L’affaire remonte à juin 2015 à Champvans-les-Moulins, rapporte l’Est Républicain.

Une femme, son copain et l’ami d’enfance de ce dernier sortent d’une nuit blanche, après avoir consommé alcool et drogue. Le couple se couchent, font l’amour et s’endorment. L’homme se réveille et rejoint son ami.

Qu’est-ce qu’ils se disent? La justice ne le saura pas. Toujours est-il que l’ami d’enfance rejoint le lit de la femme et pénètre sa victime encore à moitié endormie, couchée sur le ventre. “Sa proie” dira le parquet.

“POUR MOI, C’ÉTAIT MON CHÉRI”

C’est horrible à dire, mais c’était un moment agréable, doux et lent. Pour moi, c’était mon chéri”, expliquera la femme. Jusqu’à ce qu’elle se retourne, plusieurs minutes après et reconnaisse son agresseur. “Elle a crié, l’a repoussé avec ses pieds, a mis un oreiller sur sa tête pour hurler”, détaillera son avocate.

À la barre, l’agresseur ose affirmer qu’ “Elle a exprimé du plaisir !”, comme si cela excusait son geste.

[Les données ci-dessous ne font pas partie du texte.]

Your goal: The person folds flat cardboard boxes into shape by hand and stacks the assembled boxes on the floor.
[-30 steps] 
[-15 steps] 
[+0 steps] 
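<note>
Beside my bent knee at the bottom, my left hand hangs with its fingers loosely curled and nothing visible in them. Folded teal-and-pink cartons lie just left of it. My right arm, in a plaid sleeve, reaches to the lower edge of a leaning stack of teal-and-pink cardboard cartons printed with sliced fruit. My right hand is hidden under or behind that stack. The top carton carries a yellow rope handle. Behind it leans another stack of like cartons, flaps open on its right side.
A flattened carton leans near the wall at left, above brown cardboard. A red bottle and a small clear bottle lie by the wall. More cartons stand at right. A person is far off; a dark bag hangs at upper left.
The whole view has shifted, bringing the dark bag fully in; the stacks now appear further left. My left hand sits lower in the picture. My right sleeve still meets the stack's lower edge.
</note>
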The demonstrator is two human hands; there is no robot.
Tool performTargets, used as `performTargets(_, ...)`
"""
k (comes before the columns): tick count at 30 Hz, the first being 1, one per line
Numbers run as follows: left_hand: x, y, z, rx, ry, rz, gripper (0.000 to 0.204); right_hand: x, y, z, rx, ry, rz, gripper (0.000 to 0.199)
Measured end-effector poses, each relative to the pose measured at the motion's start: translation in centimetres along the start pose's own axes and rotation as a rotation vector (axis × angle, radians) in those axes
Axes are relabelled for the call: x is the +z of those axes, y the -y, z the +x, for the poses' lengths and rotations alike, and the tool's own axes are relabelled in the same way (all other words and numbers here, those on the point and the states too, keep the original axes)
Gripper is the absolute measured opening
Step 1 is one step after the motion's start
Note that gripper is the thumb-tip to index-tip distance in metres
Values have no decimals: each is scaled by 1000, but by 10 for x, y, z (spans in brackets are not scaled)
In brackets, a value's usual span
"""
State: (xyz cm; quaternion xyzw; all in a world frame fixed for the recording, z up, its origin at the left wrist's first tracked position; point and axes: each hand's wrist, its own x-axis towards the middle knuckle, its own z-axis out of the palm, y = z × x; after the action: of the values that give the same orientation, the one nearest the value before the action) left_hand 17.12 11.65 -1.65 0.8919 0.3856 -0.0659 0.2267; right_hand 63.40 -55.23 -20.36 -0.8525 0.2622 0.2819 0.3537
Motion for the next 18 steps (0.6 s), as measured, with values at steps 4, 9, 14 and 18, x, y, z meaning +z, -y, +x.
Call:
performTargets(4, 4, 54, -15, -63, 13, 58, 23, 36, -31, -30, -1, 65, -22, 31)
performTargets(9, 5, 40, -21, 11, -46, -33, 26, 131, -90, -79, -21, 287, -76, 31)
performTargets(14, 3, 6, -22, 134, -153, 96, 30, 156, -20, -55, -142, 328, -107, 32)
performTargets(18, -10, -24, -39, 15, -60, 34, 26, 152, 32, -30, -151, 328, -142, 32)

“MES ÉMOTIONS SONT RESTÉES BLOQUÉES”

La défense, qui a plaidé la relaxe, s’est dit aussi étonnée de l’attitude de la victime, qui a quitté la chambre pour rejoindre les deux amis, comme si rien ne s’était passé, prenant même un café avec eux. “Chacun a son mode de réaction, certaines personnes réagissent en explosant de colère, d’autres avec sidération. C’est son cas”, éclaire Margaret Parietti pour le parquet. “J’étais dans le déni. Mes émotions sont restées bloquées à cause de ma frayeur”, analyse après coup la victime.

La procureure est formelle : “L’accord doit être préalable !”. “c’est avant qu’il aurait fallu demander à Madame si elle était d’accord. Je ne dis pas que Monsieur est un prédateur, il y a un contexte qui fait qu’il a pensé que c’était permis, mais la loi nous dit que non.

Un an de prison avec sursis a été requis par la procureure. Le tribunal y a rajouté six mois de prison ferme, et une inscription au fichier national des auteurs d’infractions sexuelles.